==== Collected material
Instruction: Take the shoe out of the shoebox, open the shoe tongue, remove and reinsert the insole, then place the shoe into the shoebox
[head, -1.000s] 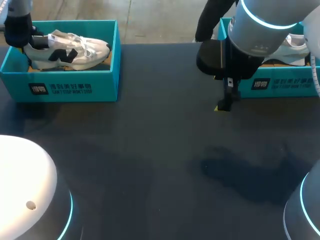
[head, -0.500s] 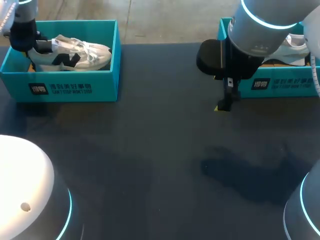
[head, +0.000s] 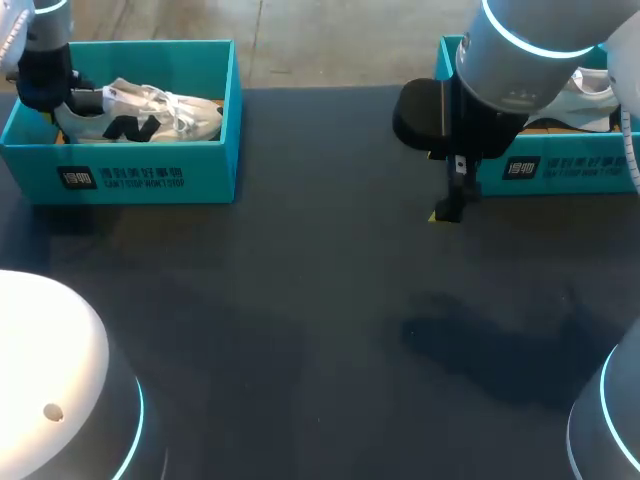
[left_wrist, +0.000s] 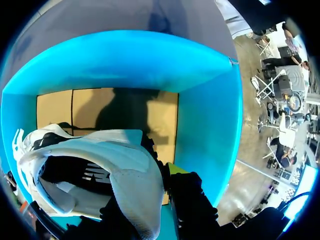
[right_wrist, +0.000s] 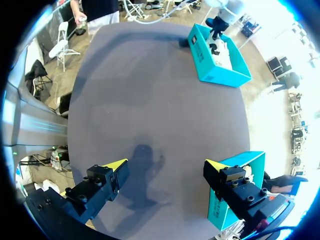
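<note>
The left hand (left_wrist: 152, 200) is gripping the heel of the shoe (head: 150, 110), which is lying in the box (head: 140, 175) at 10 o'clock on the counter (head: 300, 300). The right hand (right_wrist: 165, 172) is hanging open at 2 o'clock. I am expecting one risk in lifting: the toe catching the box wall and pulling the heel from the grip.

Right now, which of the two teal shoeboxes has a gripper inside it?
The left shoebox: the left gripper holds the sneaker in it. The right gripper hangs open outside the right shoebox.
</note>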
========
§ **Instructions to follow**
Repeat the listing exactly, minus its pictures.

§ **Answer to this exercise**
Instruction: Take the shoe out of the shoebox, open the shoe tongue, remove and reinsert the insole, then place the shoe into the shoebox
[head, -1.000s] 
[head, -0.500s] 
[head, +0.000s] 
[left_wrist, +0.000s] 
[right_wrist, +0.000s] 
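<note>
The left hand (left_wrist: 152, 200) is gripping the heel of the shoe (head: 150, 110), which is lying in the box (head: 140, 175) at 10 o'clock on the counter (head: 300, 300). The right hand (right_wrist: 165, 172) is hanging open at 2 o'clock. I am expecting one risk in lifting: the toe catching the box wall and pulling the heel from the grip.

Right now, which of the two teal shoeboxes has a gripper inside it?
The left shoebox: the left gripper holds the sneaker in it. The right gripper hangs open outside the right shoebox.
</note>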

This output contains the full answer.